* Activity *
Read the listing below and copy out every line that holds "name".

* Extracted information *

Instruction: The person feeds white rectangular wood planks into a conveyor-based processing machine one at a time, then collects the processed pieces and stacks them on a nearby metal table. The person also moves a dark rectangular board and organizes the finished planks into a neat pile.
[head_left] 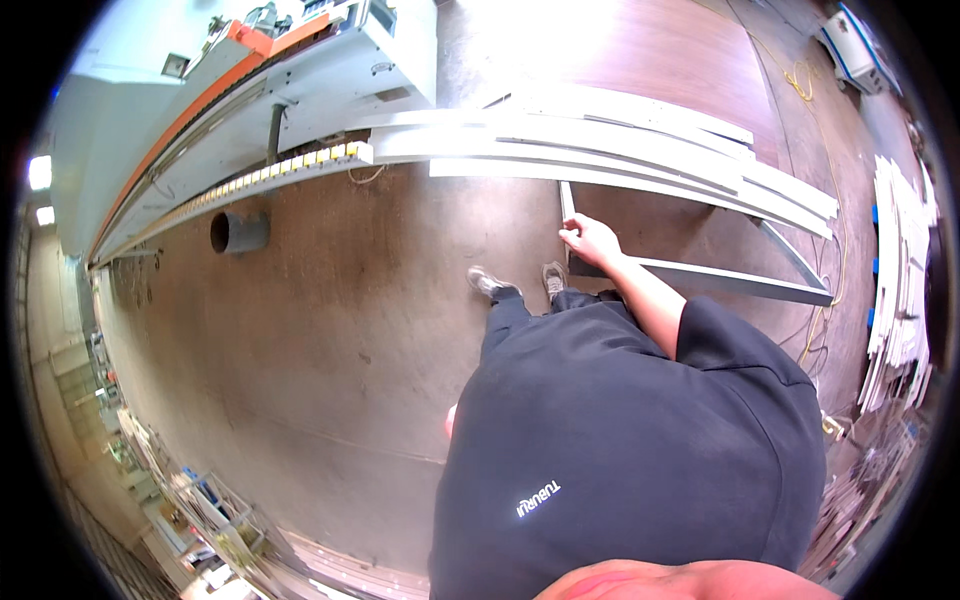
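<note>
Head: white strips (640,160) beyond right hand (592,241)

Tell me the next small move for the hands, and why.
Probably bring the left hand, mostly hidden beside the body, to the metal frame: only the right hand grips it, at its left end, and long white strips lie along its far side.

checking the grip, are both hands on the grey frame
No, only the right hand is on the grey frame, while the left hand, mostly hidden, shows beside the dark shirt.
</note>
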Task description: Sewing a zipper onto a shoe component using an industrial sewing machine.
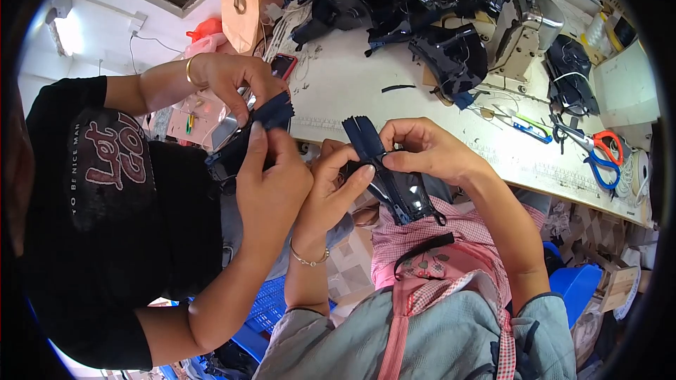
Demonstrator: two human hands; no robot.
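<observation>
White worktop (327, 74) spans the view from twelve round to three o'clock, bearing a dark, glossy heap (415, 0) at one, a sewing machine (528, 35) at two and scissors (604, 158) at three. Just off centre, toward four o'clock, a navy zippered piece (398, 186) hangs above a pink checked apron (454, 204). The left hand (331, 186) grasps its left edge between thumb and fingers; the right hand (433, 151) pinches the zip band, thumb on top. At nine o'clock a co-worker (190, 204) handles a similar dark piece (274, 109). The zippered piece should feel light and floppy, its fabric band soft, its shiny panel probably slick and prone to creasing; the band's two edges, close to the zip, look the surest hold.
</observation>
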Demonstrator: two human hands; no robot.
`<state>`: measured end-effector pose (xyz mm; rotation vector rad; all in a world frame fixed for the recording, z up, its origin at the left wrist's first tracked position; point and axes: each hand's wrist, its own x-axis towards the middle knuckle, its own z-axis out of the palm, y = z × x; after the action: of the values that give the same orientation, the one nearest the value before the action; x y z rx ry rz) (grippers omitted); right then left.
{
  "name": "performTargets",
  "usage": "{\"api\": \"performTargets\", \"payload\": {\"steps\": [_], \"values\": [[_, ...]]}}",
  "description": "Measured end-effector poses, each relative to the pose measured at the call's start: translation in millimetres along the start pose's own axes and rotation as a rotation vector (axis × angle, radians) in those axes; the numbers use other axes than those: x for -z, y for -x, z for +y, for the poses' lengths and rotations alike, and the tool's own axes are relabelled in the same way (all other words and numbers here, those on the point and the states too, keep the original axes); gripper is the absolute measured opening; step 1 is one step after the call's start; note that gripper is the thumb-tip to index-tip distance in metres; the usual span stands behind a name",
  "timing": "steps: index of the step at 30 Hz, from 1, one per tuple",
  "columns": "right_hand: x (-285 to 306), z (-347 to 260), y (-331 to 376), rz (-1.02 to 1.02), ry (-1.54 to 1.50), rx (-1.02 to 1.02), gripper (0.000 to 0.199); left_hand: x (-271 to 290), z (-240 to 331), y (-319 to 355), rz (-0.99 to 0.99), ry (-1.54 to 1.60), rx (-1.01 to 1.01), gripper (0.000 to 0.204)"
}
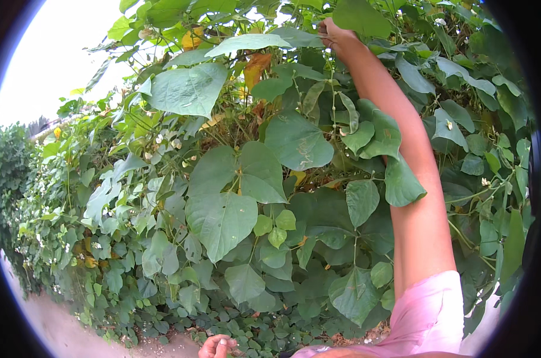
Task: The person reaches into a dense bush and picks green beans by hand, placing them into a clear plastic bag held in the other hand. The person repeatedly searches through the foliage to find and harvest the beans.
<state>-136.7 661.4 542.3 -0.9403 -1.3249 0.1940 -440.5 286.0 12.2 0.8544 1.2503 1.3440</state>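
My right arm, in a pink sleeve, reaches up through the climbing bean vine. At the top my right hand [337, 37] is closed among the leaves, beside a broad green leaf [361, 17]; what its fingers grip is hidden. Below that hand hang flat green bean pods: one pod [312, 98] on the left and a curved pod [350, 113] closer to my forearm. A large leaf [404, 181] lies across the forearm. Low at the bottom edge, my left hand [216, 346] shows only curled fingers, and whatever they may hold cannot be made out.
Dense heart-shaped leaves [222, 224] fill the middle, with small white flowers [159, 138] on the left. A few yellow-brown leaves [256, 68] hang near the top. Bare ground [49, 322] runs along the lower left, and bright sky [49, 53] shows at upper left.
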Motion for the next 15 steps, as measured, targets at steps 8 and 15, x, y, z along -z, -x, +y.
{"api": "performTargets", "payload": {"steps": [8,15], "values": [[-12.0,55.8,-116.9,0.075,0.314,0.345,0.029,-52.6,6.9,-18.7,0.243,0.031,-0.115,0.015],[-44.8,91.9,-170.1,-0.177,0.886,0.513,0.031,-86.7,-8.9,-48.6,0.278,0.069,-0.253,0.012]]}}
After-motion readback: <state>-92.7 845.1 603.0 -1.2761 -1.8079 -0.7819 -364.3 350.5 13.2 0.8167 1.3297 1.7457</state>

* Answer below *
  "name": "performTargets",
  "description": "Measured end-effector poses, each relative to the pose measured at the call's start: translation in millimetres along the start pose's own axes and rotation as a rotation vector (axis × angle, radians) in those axes; the numbers use other axes than those: x for -z, y for -x, z for +y, for the poses' lengths and rotations alike, and the tool's own axes are relabelled in the same way (all other words and numbers here, those on the point and the states too, keep the original axes); gripper is the absolute measured opening; step 1 is one step after the call's start; note that gripper is the thumb-tip to index-tip distance in metres; the usual span stands behind a name",

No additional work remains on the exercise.